Dating was another ride on the life train. I once went on a date and he never called again….ehhhhh…..I am not sure if I talked too much or there was no chemistry. Everything in my life, every eventful aspect was dying at a certain stage, just not the end point…
There are days when I wept, complained and snuggled away on my own. Then it hit me that enough was enough. I chose to fight because I needed my job, I had earned it and if anything, I was not going to be dragged out of it. Then I drew up a list of qualities for a partner and decided nothing less would pass the test. One by one they dropped off and I still decided mediocre in character wasn’t for me, not now or ever. My persistence paid off and I don’t regret it.
I vividly recall one day that a workmate began to walk into the office daily and greet my colleague with whom I shared the sitting space, deliberately ignoring me. It did pinch me then, because she mentioned her name…..aaarrrrrrggggghhhh….on several occasions I did dream of myself boxing her head off…..
Months went by and she argued that I had a larger table than hers. She won and took it, however, on condition that she shared it with me. I moved into the library and said I needed to do research…the books were happy to see me, and enjoyed the caresses of my daily touch. Four months later she abandoned it, and i moved back home. A laptop was her second scheme.
” ohhh, I need it more than her since I do investigations….once again, I was thrown into the cooler.”
So hard it hit me that I thought I had offended the big man up there, I told him I was sorry. I did not get a response immediately.
The beauty in this was that the story up there gave me a thick skin. I knew it was me against the world here so I put on my big girl gloves, pants and socks and finally got into the ring. I fought with my work, gave it my all. That was the one area she could not touch. I decided to read hard, beefed up my presentations, I uped my game and it worked…in no time, she made up a fake UN posting and out she was.
A few weeks later, a brand new sleek laptop was in my name.

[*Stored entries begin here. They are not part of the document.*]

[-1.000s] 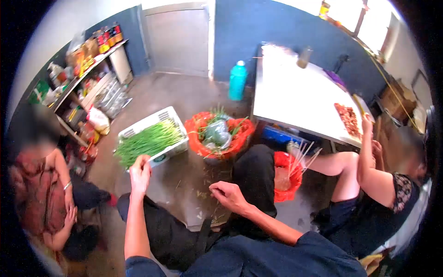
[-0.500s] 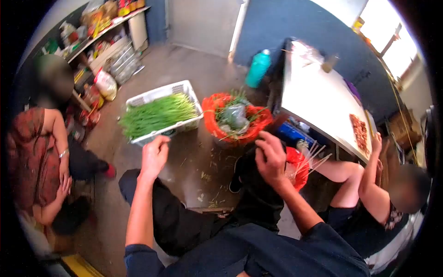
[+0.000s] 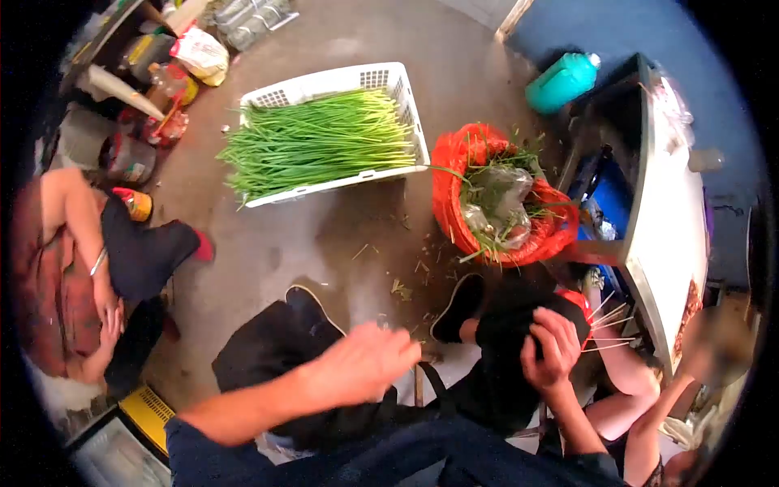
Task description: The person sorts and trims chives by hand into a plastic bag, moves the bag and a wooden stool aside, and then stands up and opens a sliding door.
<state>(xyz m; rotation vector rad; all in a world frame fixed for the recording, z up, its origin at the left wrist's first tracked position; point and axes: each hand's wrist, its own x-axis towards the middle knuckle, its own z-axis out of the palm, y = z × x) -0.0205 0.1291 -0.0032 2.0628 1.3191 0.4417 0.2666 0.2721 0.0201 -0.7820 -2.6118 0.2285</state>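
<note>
My left hand [image 3: 369, 363], smeared by motion, reaches across above my lap with its fingers bent; what is in them, if anything, cannot be made out. Over my right knee is my right hand [image 3: 553, 345], fingers loosely curved, thumb apart, nothing visible in it. Beyond my feet, a white plastic basket [image 3: 316, 79] on the floor holds a thick layer of long green chives [image 3: 324, 142]. To its right stands a container lined with a red plastic bag [image 3: 449, 191], with green scraps and a crumpled clear bag [image 3: 507, 203] inside. Neither hand touches these.
A seated person [image 3: 69, 268] is at left, another person's leg [image 3: 617, 381] at right. Thin sticks [image 3: 613, 329] poke from a red bag by my right knee. A white-topped table [image 3: 673, 211] and teal bottle [image 3: 564, 81] stand at right. Scraps litter the floor.
My view has tilted down and shifted. My left hand has swung inward to the right, across my lap. My right hand has come down to my right knee.
</note>
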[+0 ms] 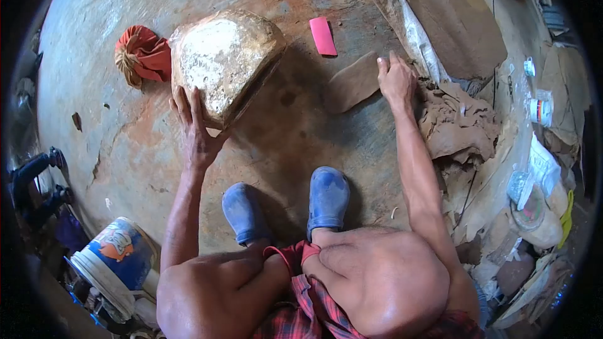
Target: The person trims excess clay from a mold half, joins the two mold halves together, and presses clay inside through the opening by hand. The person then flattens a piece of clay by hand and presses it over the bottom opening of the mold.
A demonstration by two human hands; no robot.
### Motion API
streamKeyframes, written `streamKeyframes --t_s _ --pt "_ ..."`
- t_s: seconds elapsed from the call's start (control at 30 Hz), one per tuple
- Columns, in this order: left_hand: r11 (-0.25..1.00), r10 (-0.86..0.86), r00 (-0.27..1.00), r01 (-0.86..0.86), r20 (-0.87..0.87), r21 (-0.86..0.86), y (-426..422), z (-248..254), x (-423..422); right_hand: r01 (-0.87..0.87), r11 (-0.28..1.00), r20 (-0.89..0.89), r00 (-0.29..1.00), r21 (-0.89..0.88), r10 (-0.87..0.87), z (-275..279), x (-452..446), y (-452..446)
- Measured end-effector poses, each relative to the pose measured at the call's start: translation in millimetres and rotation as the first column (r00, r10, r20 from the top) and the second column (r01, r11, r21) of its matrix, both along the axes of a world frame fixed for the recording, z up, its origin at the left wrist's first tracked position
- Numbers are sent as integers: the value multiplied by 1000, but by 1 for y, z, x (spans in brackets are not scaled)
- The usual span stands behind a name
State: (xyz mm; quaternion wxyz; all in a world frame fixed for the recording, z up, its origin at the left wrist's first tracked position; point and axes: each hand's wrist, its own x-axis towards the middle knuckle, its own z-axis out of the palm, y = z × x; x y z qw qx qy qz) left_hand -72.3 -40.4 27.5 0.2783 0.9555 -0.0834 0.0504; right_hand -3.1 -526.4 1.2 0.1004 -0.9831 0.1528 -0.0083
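A heavy, stone-like block with a whitish rough top point(217, 56) is tilted on the floor, with dark shadow under its right edge. My left hand point(191, 122) grips its near left edge, fingers on top and the thumb lower down. A flat brown clay slab point(355, 85) is to the right. My right hand point(397, 81) is closed at the slab's right end, thumb against its edge; the fingertips are partly hidden. Just right of that hand is a heap of torn clay point(461, 119). A pink flexible card point(323, 36) rests beyond the slab.
A red cloth bundle point(143, 55) touches the block's left side. A large clay block point(461, 25) with plastic sheet stands at the upper right. A blue and white bucket point(119, 251) is at lower left. Small tubs point(540, 112) and rags line the right edge. Blue clogs point(328, 198) are on my feet.
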Motion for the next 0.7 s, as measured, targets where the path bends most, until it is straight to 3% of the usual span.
streamKeyframes --t_s 0.07,0.23,0.33,0.43,0.5,0.57,0.63,0.7 --pt "1000 -8 1000 8 27 -1 3 -1 2 20 993 9 1000 119 -21 1 0 10" --pt "998 -57 998 57 19 9 14 0 9 29 997 69 997 66 -33 4 7 7" --pt "996 -61 998 61 -8 69 28 7 18 40 981 -93 995 191 -23 19 14 -3" --pt "991 -118 993 119 -11 62 44 10 32 -8 978 -96 995 207 28 16 7 -8" --pt "982 -188 982 188 -4 26 55 9 40 -3 965 -68 997 261 22 3 4 -19" --pt "978 -202 979 202 -2 42 58 16 44 -9 897 -14 1000 442 17 3 -3 -23" --pt "986 -153 980 161 -127 55 57 23 43 -18 892 7 1000 452 16 29 -12 -15" --pt "982 -152 978 166 -146 94 52 41 38 -19 885 27 1000 466 7 70 -22 2"
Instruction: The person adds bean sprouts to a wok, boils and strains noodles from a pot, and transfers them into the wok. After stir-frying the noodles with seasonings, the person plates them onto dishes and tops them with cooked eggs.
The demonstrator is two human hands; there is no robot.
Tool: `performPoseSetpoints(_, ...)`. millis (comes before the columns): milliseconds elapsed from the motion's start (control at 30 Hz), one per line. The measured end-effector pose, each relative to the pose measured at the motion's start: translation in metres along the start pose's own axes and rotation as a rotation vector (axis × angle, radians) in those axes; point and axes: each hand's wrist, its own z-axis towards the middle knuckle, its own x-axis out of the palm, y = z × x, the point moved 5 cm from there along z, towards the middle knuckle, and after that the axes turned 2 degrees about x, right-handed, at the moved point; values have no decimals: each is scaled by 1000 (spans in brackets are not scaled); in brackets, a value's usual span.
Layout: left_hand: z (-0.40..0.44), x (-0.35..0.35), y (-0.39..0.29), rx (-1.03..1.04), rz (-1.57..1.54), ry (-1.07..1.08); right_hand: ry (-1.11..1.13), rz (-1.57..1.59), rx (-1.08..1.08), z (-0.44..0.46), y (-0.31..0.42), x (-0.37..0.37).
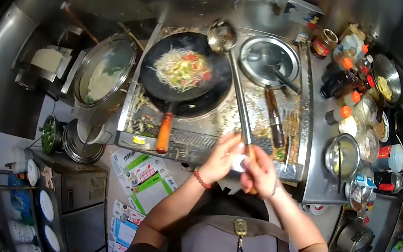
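My right hand [261,173] is closed round the handle of a long metal ladle [241,92], near its wooden end. The ladle's bowl [221,36] hangs between the wok and the pot at the back of the stove. Close beside the handle, my left hand [220,155] is curled at a small white thing [239,162], too blurred to name. To the left, a black wok [152,78] with a wooden handle holds bean sprouts [181,70] mixed with red and yellow-green pieces.
A metal pot [244,53] with a dark-handled tool stands at the back right of the stove. A fork-like tool [291,127] lies at its right. Sauce bottles [351,81] and bowls crowd the right counter. A large steel basin [83,73] stands left.
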Motion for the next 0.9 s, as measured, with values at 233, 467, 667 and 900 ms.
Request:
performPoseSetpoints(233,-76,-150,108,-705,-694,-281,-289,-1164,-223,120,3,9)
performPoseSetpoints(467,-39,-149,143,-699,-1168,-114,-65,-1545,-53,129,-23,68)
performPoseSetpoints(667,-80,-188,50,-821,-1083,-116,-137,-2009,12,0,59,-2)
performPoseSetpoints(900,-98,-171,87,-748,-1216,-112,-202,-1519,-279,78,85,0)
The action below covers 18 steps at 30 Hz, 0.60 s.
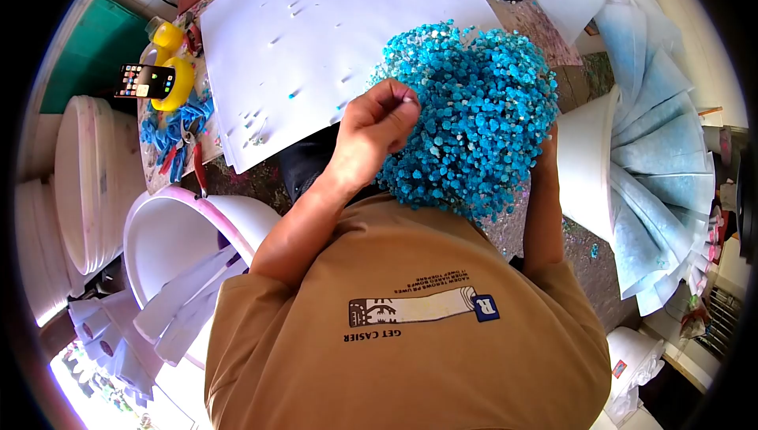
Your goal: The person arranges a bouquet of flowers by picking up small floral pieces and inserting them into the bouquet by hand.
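A big round bunch of tiny bright blue flowers (466,126) is in front of the brown shirt (418,383), by the near edge of a large white paper sheet (379,3). The left hand (373,131) is up against the bunch's left side, its fingers pinched together. I can't tell if the pale spot there is a bud or a nail. The right hand (550,146) is at the bunch's right side, mostly hidden, so I can't tell what its fingers do. Little flower bits (292,96) lie on the paper.
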Motion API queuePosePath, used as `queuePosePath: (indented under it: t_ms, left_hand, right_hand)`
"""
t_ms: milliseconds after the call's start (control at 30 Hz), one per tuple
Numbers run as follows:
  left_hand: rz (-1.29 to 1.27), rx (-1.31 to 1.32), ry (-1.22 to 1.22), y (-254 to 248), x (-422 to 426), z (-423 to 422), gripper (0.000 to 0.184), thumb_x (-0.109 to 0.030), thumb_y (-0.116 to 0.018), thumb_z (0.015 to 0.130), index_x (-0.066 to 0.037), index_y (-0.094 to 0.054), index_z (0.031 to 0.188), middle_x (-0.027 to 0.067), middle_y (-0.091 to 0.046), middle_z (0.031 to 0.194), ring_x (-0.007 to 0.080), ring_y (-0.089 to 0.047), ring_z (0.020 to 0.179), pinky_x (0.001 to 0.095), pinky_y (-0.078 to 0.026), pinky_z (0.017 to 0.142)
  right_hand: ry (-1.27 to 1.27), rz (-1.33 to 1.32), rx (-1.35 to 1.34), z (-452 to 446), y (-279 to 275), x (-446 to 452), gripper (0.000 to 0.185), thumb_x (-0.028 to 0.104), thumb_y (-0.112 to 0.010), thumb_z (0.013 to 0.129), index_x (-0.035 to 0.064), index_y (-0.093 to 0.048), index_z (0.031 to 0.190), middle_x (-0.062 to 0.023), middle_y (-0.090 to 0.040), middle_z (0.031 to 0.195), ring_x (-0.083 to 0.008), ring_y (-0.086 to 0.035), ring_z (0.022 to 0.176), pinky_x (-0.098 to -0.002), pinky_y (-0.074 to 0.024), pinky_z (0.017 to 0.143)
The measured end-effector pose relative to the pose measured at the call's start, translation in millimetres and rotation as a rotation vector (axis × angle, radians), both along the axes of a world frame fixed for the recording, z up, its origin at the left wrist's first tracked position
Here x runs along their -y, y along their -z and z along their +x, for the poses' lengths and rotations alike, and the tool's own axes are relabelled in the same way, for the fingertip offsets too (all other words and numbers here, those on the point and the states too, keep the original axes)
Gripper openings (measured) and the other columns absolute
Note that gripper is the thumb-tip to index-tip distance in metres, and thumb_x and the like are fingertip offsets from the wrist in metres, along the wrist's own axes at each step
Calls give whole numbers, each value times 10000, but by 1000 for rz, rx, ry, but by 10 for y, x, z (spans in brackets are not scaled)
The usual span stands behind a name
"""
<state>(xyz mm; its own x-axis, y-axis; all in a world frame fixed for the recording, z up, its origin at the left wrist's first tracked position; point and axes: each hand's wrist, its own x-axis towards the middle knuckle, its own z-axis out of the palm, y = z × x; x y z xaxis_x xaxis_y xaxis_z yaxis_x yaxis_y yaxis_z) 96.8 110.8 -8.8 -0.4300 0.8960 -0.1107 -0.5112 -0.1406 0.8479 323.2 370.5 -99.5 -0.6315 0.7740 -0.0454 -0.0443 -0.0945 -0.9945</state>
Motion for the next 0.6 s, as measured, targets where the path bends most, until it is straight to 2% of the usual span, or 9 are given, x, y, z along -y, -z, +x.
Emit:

Speaking of lady luck knocking on your door.
You have to want it so badly to fight for it. This is no baby swinging where you are pushed back and forth. There are no minders here and the tide gets really high. The waves aren’t kind either. You gotta row that boat with every inch of cassava and flour energy in you.
I remember my results in August 2016 after two attempts at an exam. I was crushed beyond repair and my mind went blank on what to think or do. I was helplessly broken, hurt, crushed and probably rusted too. I had hardly grieved enough over the loss of my close friend Jackie when this blow hit!!! I needed to find myself. I couldn’t gather the strength and I had no anchor either…I was in space with no rainbow, even the sky turned gray in my eyes. Despite that, I had to fight on, after snuggling in and crying my eyes out for days, I found my resting place, and I gave myself time to rebuild and remold….I slept in, partied wild, watched movies, travelled and danced the nights away. In no time, I was smiling.
It’s okay to take time out to breathe a bit, but not to give up on life and dreams. Nothing worth keeping comes without a fight. Hold on strong, tight and keep going till the very end.
So as you fight for your dreams, job, that relationship, also know that you need to leave room for growth and reflection too. With that comes change sometimes or even tolerance. We need to give room for absorption, but above all, give room for God to move things as he wills for man can only propose, and God alone disposes. This is not for the weak hearted, go build an iron body!
La finale is patience. The good fight needs a patient man or woman, a believing one, positive mind and the will to move over those mountains. Stretch on…
Peace out♡☆♡ and don’t say mama didn’t warn me!